B) For quality, not for time:

15-12-9 reps of:

Dumbbell Power Cleans, 35#/25#
Dumbbell Front Squats, 35#/25#
Toes-to-Bar

Strength

Power Clean, From Floor
4-3-2-1
3 sets x 1 rep

Objective: build over the first four sets to a manageable single, then repeat that weight for three more sets.

Strength Tip

If athlete’s technique is not there yet with the clean from the ground, stay above the knees and master this position first before adding more range of motion.
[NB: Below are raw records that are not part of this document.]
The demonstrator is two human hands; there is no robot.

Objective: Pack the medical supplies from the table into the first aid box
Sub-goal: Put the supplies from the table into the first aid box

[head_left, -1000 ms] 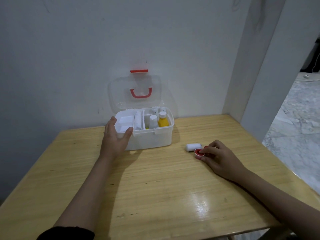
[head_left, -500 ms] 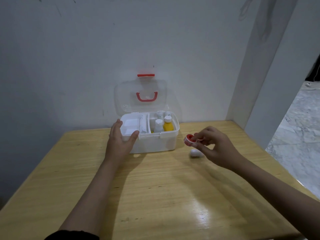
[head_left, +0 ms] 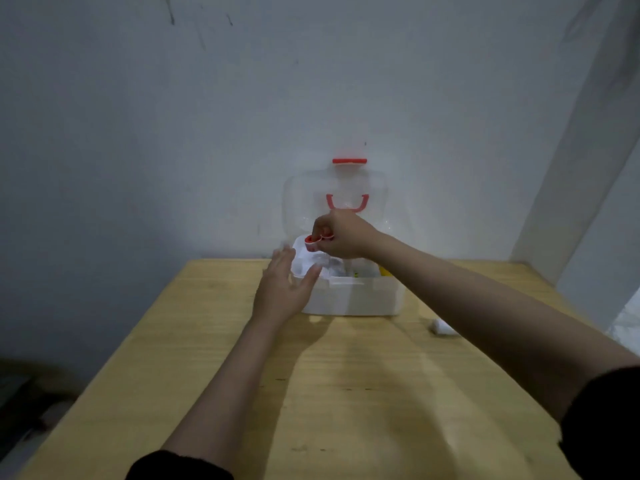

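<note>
Scuffed grey-white wall (head_left: pixel 173 133) behind wooden table (head_left: pixel 346 393); perhaps marble floor (head_left: pixel 628 323), blurred.

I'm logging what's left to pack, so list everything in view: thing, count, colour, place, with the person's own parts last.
first aid box: one, white, at the table's far edge by the wall, open
lid: one, clear with red handle and latch, standing upright behind the box
tape roll: one, red and white, held above the box's left compartment
yellow item: one, inside the box at right, mostly hidden
white roll: one, lying on the table right of the box
table: one, light wood
left hand: open, at the box's left front corner
right hand: over the box, pinching the tape roll
</note>
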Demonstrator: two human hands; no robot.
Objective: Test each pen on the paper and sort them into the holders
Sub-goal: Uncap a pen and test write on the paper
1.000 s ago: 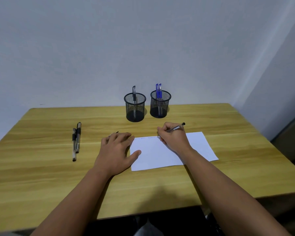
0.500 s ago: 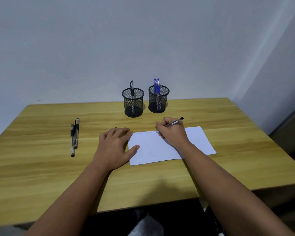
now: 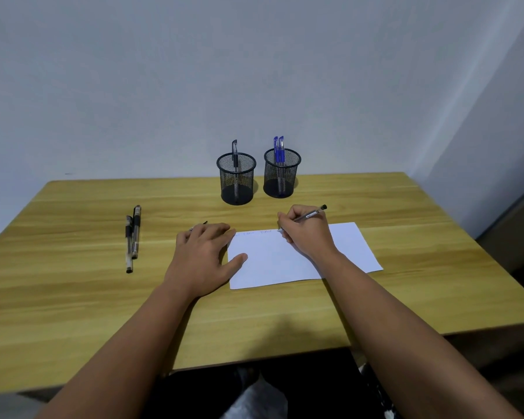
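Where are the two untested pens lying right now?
In the head view, the two pens lie side by side on the table, left of the left hand, apart from it.

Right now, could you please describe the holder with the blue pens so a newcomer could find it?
On the wooden table, two black mesh cups stand side by side at the far edge by the wall. Take the right-hand holder: it has two blue-capped pens, while the left holder has a single dark pen.
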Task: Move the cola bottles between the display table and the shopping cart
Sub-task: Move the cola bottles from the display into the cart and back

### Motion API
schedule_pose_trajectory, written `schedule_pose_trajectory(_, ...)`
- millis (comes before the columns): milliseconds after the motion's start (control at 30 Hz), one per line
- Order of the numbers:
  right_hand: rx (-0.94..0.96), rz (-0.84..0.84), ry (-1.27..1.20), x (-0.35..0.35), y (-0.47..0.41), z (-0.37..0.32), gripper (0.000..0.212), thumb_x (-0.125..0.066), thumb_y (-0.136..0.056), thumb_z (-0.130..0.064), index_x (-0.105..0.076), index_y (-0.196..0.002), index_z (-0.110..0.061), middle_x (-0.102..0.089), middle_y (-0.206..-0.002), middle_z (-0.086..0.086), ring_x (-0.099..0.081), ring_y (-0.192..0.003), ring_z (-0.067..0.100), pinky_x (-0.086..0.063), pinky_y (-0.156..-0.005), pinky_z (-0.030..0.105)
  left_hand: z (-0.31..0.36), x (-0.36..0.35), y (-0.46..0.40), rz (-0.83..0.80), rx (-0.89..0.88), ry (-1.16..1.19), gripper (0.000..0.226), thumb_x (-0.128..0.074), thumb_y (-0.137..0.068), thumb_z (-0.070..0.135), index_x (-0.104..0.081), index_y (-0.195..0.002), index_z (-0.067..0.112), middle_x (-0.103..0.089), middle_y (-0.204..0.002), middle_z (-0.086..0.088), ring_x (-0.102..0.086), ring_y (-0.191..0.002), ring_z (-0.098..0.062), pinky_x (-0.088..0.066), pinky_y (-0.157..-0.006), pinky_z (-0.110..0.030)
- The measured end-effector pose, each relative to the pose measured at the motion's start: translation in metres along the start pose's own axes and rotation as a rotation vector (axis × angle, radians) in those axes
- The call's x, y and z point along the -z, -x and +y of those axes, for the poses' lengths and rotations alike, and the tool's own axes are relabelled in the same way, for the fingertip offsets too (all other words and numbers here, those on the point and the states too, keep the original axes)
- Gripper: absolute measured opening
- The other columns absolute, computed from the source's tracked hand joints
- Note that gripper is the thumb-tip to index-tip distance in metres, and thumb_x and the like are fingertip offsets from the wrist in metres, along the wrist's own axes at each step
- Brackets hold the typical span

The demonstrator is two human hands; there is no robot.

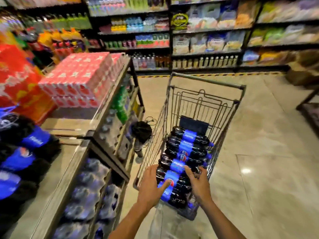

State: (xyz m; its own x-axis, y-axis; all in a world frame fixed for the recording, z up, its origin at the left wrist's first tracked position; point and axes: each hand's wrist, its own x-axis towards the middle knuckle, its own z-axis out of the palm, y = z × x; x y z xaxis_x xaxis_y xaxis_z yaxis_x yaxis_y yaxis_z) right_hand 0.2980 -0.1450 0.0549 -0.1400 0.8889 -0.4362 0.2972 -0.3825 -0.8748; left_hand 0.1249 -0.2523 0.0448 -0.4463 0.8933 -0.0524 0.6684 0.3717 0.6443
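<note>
Several dark cola bottles with blue labels (185, 149) lie side by side in the wire shopping cart (205, 94), filling its floor. My left hand (152, 184) reaches into the near end of the cart, its thumb lying on the blue label of the nearest bottle (174, 192). My right hand (196, 181) is over the right part of the same bottles, fingers spread and touching them. More cola bottles (22, 152) lie on the wooden display table (69, 163) at the left, blurred.
Red drink cases (77, 78) are stacked on the table's far end, with packs of bottles on its lower shelves. A black bag (141, 131) hangs between table and cart. Stocked shelves (207, 37) line the back wall. Tiled floor (267, 161) lies to the cart's right.
</note>
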Motion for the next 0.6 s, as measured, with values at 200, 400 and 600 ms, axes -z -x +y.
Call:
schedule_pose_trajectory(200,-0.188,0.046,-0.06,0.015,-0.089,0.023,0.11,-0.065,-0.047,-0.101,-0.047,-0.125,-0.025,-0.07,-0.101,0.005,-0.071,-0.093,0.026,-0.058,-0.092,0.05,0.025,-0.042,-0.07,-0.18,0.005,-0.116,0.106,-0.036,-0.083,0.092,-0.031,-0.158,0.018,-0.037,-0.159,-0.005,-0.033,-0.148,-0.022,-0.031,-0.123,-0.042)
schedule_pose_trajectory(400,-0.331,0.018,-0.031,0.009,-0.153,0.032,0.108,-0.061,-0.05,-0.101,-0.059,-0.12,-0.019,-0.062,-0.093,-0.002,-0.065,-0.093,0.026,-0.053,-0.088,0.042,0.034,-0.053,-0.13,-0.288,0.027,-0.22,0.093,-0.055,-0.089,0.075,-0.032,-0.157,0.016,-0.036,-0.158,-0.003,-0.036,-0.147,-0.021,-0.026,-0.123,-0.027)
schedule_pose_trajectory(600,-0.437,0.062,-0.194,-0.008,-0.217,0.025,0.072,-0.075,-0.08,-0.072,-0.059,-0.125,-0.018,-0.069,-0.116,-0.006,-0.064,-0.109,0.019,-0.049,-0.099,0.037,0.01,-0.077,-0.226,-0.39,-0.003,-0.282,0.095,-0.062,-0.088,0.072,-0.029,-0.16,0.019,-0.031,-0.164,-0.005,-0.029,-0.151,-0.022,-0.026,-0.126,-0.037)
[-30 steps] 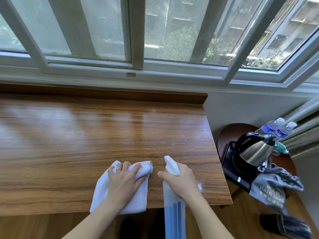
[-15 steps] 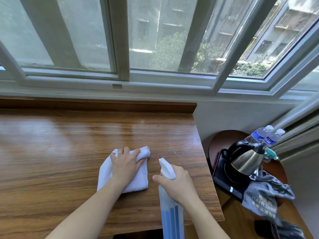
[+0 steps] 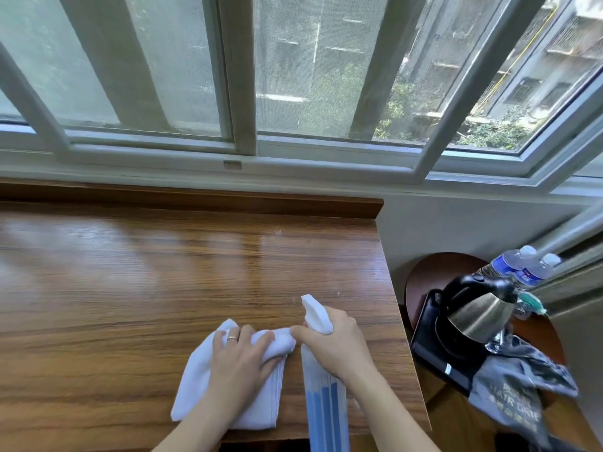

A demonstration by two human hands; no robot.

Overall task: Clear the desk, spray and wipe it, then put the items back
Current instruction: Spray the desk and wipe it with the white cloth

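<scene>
A wooden desk (image 3: 137,282) runs under the window. A folded white cloth (image 3: 195,386) lies on it near the front edge. My left hand (image 3: 243,360) presses down on the cloth, its fingers spread and bent over the bunched far edge, a ring on one finger. My right hand (image 3: 336,347) grips the neck of a spray bottle (image 3: 326,412) with a white nozzle and a blue-striped clear body. The nozzle points away from me over the desk. My index finger reaches forward beside the cloth's right end.
To the right of the desk stands a round dark side table (image 3: 434,272). It carries a steel kettle (image 3: 473,314) on a black tray (image 3: 434,353), two water bottles (image 3: 512,265) and a grey hair-dryer bag (image 3: 515,393). A raised wooden ledge (image 3: 195,199) borders the desk's back.
My left hand slid the cloth away from me, then back toward the front edge and to the right. It now lies next to the spray bottle, which stayed in my right hand.
</scene>
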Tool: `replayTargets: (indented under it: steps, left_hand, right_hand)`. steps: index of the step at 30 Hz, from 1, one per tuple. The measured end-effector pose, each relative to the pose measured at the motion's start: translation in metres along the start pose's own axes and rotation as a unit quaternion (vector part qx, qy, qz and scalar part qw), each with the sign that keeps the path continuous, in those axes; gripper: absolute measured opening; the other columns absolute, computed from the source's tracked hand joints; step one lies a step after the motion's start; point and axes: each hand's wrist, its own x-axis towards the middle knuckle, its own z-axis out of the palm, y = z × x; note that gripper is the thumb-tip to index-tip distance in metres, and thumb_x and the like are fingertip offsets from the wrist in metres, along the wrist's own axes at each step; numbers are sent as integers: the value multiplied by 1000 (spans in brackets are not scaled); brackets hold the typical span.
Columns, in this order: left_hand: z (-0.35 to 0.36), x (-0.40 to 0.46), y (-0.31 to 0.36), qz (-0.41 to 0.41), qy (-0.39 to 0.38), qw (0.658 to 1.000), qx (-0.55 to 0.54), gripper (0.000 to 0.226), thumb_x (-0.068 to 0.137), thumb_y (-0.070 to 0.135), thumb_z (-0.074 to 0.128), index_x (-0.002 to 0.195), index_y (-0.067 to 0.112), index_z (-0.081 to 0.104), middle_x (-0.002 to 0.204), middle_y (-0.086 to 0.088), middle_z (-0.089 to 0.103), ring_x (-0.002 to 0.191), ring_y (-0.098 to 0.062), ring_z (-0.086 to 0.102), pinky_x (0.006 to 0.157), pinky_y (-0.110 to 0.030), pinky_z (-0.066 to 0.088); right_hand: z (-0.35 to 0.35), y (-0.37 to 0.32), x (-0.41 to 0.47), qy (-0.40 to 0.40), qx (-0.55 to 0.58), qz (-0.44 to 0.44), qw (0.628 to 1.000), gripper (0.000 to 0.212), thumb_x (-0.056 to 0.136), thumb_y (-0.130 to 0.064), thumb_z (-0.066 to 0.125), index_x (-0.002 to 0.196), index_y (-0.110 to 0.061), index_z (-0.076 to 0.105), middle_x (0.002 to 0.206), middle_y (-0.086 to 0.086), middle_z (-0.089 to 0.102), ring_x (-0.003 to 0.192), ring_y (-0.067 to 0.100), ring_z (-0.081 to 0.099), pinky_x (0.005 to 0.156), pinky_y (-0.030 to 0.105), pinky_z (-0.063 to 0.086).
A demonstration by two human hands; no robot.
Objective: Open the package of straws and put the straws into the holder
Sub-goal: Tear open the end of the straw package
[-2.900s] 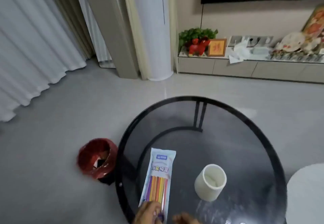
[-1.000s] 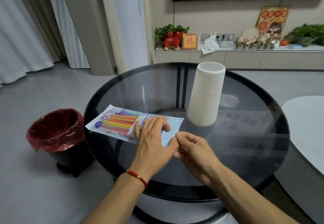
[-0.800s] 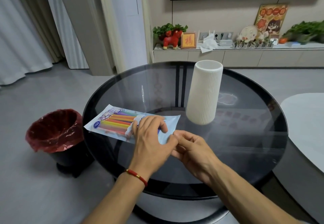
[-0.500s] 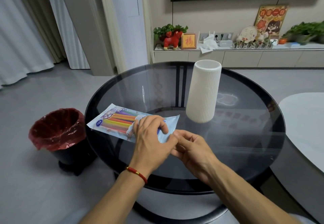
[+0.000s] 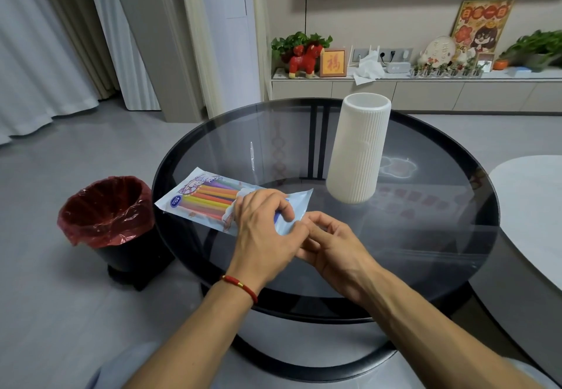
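The left hand (image 5: pixel 261 230) lies over the near-right end of the straw package (image 5: pixel 213 200), fingers curled and pinching its edge. The right hand (image 5: pixel 331 245) meets it there, fingertips closed on the same corner (the exact grip is hidden behind the left hand). The package lies flat on the left side of the round glass bench (image 5: pixel 425 236), coloured straws showing inside. The ribbed white holder (image 5: pixel 359 151) stands upright further right, apart. 1 red-lined bin (image 5: pixel 106 215) sits on the floor left.
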Motion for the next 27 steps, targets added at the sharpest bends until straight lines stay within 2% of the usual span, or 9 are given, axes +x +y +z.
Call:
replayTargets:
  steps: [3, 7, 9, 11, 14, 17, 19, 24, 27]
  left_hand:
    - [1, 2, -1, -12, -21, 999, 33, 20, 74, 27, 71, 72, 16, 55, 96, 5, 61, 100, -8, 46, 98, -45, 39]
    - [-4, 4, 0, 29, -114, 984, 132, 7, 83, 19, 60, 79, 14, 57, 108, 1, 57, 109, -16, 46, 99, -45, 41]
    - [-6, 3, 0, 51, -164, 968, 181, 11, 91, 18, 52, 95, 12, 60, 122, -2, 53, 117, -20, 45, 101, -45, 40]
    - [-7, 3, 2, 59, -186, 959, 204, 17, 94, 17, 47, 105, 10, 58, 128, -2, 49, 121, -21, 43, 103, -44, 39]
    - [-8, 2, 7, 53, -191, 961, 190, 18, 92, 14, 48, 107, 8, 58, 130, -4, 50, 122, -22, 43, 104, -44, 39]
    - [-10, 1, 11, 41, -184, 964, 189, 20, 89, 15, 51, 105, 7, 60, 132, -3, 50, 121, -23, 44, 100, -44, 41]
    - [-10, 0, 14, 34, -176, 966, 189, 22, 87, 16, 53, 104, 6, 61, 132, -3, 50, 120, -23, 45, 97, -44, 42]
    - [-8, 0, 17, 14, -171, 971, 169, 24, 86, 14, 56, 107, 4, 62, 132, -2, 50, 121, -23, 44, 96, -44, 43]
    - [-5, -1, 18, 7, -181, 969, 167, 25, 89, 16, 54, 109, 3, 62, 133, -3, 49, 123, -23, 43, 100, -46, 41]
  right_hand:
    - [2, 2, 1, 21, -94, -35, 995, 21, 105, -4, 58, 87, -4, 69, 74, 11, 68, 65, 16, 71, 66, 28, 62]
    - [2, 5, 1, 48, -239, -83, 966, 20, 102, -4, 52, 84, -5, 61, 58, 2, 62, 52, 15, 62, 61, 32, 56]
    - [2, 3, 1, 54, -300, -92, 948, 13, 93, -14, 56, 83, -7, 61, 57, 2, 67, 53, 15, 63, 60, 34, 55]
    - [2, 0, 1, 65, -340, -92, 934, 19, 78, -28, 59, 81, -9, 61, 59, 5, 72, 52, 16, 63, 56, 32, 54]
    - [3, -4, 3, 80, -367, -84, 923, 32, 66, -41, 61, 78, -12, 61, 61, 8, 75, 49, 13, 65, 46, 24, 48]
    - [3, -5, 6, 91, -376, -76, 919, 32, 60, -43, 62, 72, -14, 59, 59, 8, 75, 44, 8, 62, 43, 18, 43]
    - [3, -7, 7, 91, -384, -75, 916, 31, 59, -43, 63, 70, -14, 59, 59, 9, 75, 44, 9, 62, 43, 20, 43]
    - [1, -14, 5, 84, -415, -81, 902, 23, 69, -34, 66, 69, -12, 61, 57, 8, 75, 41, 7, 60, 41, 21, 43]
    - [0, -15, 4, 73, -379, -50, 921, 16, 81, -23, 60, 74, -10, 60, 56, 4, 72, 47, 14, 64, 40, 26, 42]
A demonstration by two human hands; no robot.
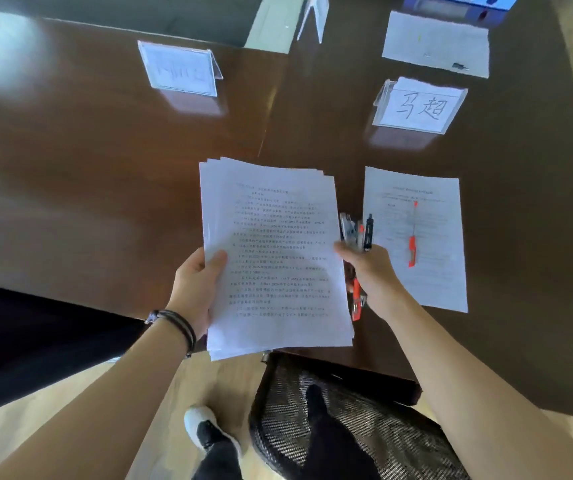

Make Sure athletes weight is in the middle of the foot, and their back is straight with their shoulders pinched back. From the ground lift the bar and receive the bar in the front rack position with the hip crease of the athlete above parallel.

Workout

“Jackie”

For Time:

Row 1000m
50 Thrusters, 45#
30 Pull-Ups

Workout Tip

Row: for athletes likely to row slower than a 2:30/500m Split, reduce the distance to 750m.

Thrusters: athlete should be able to work at a rate of 10 thrusters every time they grab the bar! Scale load to light dumbbells if needed.

Pull-Ups: athlete should be able to complete this in no more than five sets. Scale repetitions as needed. Scale to jumping chest to bar pull-ups.